Detecting Temporal Ambiguity in Questions
Bhawna Piryani, Abdelrahman Abdallah, Jamshid Mozafari, Adam Jatowt
TL;DR
The paper tackles temporal ambiguity in open-domain QA by introducing TempAmbiQA, a manually annotated dataset with $|TempAmbiQA| = 8{,}162$ questions that embed temporal context. It proposes a three-component framework—Disambiguation, Answer Equivalence Testing, and Search—to determine if a question is temporally ambiguous by generating disambiguated variants within a time frame $T = {t_1, t_2, ..., t_k}$ and comparing their answers.

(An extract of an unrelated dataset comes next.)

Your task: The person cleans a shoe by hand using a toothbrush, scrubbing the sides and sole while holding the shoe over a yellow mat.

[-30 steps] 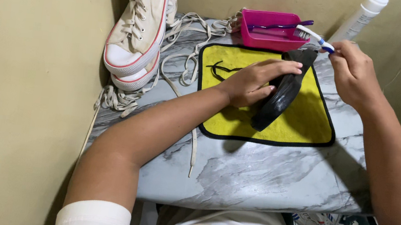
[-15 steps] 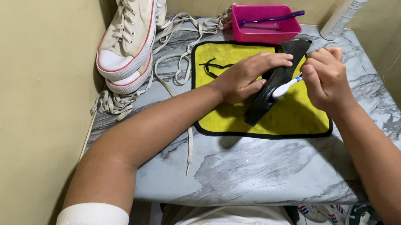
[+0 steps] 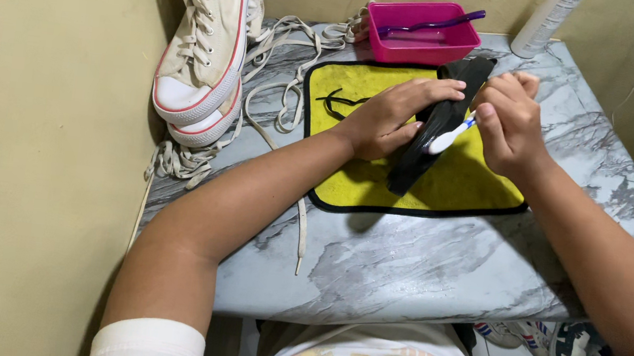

The authors benchmark diverse zero-shot and few-shot LLMs, plus a fine-tuned BERT, across multiple search strategies (Linear, Skip-List, Random, DAC) and report that Skip-List (2) achieves strong efficiency and competitive accuracy, with Qwen-110B often performing best overall. The dataset and conclusions aim to advance temporal IR/QA systems by enabling explicit detection of temporally ambiguous questions and guiding the development of time-aware QA methods.
Abstract
Detecting and answering ambiguous questions has been a challenging task in open-domain question answering. Ambiguous questions have different answers depending on their interpretation and can take diverse forms. Temporally ambiguous questions are one of the most common types of such questions. In this paper, we introduce TEMPAMBIQA, a manually annotated temporally ambiguous QA dataset consisting of 8,162 open-domain questions derived from existing datasets. Our annotations focus on capturing temporal ambiguity to study the task of detecting temporally ambiguous questions. We propose a novel approach by using diverse search strategies based on disambiguated versions of the questions. We also introduce and test non-search, competitive baselines for detecting temporal ambiguity using zero-shot and few-shot approaches.